- **What is needed**: Print every line of the data exactly as shown.

++++ Task input ++++

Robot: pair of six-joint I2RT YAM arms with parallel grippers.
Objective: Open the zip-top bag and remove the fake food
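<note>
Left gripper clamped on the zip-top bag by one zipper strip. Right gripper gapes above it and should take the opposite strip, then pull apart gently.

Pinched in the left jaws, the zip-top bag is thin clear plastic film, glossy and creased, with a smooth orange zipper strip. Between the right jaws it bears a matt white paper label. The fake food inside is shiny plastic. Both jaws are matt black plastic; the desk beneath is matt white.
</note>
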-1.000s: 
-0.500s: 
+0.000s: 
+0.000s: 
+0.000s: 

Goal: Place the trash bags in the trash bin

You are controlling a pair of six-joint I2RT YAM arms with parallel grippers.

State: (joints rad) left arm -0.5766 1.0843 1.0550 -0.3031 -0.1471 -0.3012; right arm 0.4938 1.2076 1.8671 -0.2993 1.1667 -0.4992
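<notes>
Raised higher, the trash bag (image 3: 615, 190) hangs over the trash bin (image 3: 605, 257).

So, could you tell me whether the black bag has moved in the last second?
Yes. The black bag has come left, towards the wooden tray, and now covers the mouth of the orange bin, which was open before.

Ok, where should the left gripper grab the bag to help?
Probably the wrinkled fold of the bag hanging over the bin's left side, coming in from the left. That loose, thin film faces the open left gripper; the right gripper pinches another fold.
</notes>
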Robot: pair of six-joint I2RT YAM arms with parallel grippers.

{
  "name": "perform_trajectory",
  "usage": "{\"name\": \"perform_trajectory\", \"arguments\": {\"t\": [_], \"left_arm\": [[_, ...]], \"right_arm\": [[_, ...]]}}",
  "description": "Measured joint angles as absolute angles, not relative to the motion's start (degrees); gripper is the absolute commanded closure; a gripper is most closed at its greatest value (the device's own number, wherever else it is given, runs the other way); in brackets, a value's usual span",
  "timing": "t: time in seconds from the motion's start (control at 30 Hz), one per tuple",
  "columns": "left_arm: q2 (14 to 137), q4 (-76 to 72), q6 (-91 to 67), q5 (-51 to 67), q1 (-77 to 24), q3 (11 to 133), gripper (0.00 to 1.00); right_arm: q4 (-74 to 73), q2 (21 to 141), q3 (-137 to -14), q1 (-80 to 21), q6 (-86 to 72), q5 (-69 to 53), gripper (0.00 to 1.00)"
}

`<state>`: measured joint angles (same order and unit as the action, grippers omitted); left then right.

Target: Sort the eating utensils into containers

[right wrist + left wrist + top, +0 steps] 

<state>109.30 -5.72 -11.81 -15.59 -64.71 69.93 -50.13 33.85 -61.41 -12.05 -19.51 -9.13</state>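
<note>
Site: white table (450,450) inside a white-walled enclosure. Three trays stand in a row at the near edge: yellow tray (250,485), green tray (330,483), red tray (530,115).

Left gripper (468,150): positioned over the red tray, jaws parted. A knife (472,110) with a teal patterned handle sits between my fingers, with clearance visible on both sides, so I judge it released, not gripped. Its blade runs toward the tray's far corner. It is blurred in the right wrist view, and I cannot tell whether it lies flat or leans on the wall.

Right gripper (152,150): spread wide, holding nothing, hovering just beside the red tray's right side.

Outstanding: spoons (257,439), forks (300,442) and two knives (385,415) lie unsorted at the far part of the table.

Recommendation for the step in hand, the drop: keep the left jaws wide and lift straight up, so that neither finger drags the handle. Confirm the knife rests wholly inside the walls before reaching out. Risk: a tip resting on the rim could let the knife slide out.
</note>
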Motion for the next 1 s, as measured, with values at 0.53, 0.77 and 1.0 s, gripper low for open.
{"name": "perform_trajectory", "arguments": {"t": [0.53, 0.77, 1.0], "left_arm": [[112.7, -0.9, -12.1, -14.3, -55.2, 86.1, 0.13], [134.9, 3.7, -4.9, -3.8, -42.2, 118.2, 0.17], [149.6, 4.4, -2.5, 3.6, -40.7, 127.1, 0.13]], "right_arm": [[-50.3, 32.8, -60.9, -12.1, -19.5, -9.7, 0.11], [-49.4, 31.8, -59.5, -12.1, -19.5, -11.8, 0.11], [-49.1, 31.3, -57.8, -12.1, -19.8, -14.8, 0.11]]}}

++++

- **Response box**:
Robot: pair of six-joint I2RT YAM arms with parallel grippers.
Objective: Open the zip-top bag and remove the fake food
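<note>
Left gripper clamped on the zip-top bag by one zipper strip. Right gripper gapes above it and should take the opposite strip, then pull apart gently.

Pinched in the left jaws, the zip-top bag is thin clear plastic film, glossy and creased, with a smooth orange zipper strip. Between the right jaws it bears a matt white paper label. The fake food inside is shiny plastic. Both jaws are matt black plastic; the desk beneath is matt white.
</note>
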-1.000s: 
-0.500s: 
+0.000s: 
+0.000s: 
+0.000s: 

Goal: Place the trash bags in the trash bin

You are controlling a pair of six-joint I2RT YAM arms with parallel grippers.

State: (joints rad) left arm -0.5766 1.0843 1.0550 -0.3031 -0.1471 -0.3012; right arm 0.4938 1.2076 1.8671 -0.2993 1.1667 -0.4992
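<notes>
Raised higher, the trash bag (image 3: 615, 190) hangs over the trash bin (image 3: 605, 257).

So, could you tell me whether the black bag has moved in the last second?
Yes. The black bag has come left, towards the wooden tray, and now covers the mouth of the orange bin, which was open before.

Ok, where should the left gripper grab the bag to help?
Probably the wrinkled fold of the bag hanging over the bin's left side, coming in from the left. That loose, thin film faces the open left gripper; the right gripper pinches another fold.
</notes>
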Robot: pair of six-joint I2RT YAM arms with parallel grippers.

{
  "name": "perform_trajectory",
  "usage": "{\"name\": \"perform_trajectory\", \"arguments\": {\"t\": [_], \"left_arm\": [[_, ...]], \"right_arm\": [[_, ...]]}}",
  "description": "Measured joint angles as absolute angles, not relative to the motion's start (degrees); gripper is the absolute commanded closure; a gripper is most closed at its greatest value (the device's own number, wherever else it is given, runs the other way); in brackets, a value's usual span",
  "timing": "t: time in seconds from the motion's start (control at 30 Hz), one per tuple",
  "columns": "left_arm: q2 (14 to 137), q4 (-76 to 72), q6 (-91 to 67), q5 (-51 to 67), q1 (-77 to 24), q3 (11 to 133), gripper (0.00 to 1.00); right_arm: q4 (-74 to 73), q2 (21 to 141), q3 (-137 to -14), q1 (-80 to 21), q6 (-86 to 72), q5 (-69 to 53), gripper (0.00 to 1.00)"
}

`<state>`: measured joint angles (same order and unit as the action, grippers omitted); left then right.

Target: Sort the eating utensils into containers

[right wrist + left wrist + top, +0 steps] 

<state>109.30 -5.72 -11.81 -15.59 -64.71 69.93 -50.13 33.85 -61.41 -12.05 -19.51 -9.13</state>
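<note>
Site: white table (450,450) inside a white-walled enclosure. Three trays stand in a row at the near edge: yellow tray (250,485), green tray (330,483), red tray (530,115).

Left gripper (468,150): positioned over the red tray, jaws parted. A knife (472,110) with a teal patterned handle sits between my fingers, with clearance visible on both sides, so I judge it released, not gripped. Its blade runs toward the tray's far corner. It is blurred in the right wrist view, and I cannot tell whether it lies flat or leans on the wall.

Right gripper (152,150): spread wide, holding nothing, hovering just beside the red tray's right side.

Outstanding: spoons (257,439), forks (300,442) and two knives (385,415) lie unsorted at the far part of the table.

Recommendation for the step in hand, the drop: keep the left jaws wide and lift straight up, so that neither finger drags the handle. Confirm the knife rests wholly inside the walls before reaching out. Risk: a tip resting on the rim could let the knife slide out.
</note>
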Motion for the next 1 s, as measured, with values at 0.53, 0.77 and 1.0 s, gripper low for open.
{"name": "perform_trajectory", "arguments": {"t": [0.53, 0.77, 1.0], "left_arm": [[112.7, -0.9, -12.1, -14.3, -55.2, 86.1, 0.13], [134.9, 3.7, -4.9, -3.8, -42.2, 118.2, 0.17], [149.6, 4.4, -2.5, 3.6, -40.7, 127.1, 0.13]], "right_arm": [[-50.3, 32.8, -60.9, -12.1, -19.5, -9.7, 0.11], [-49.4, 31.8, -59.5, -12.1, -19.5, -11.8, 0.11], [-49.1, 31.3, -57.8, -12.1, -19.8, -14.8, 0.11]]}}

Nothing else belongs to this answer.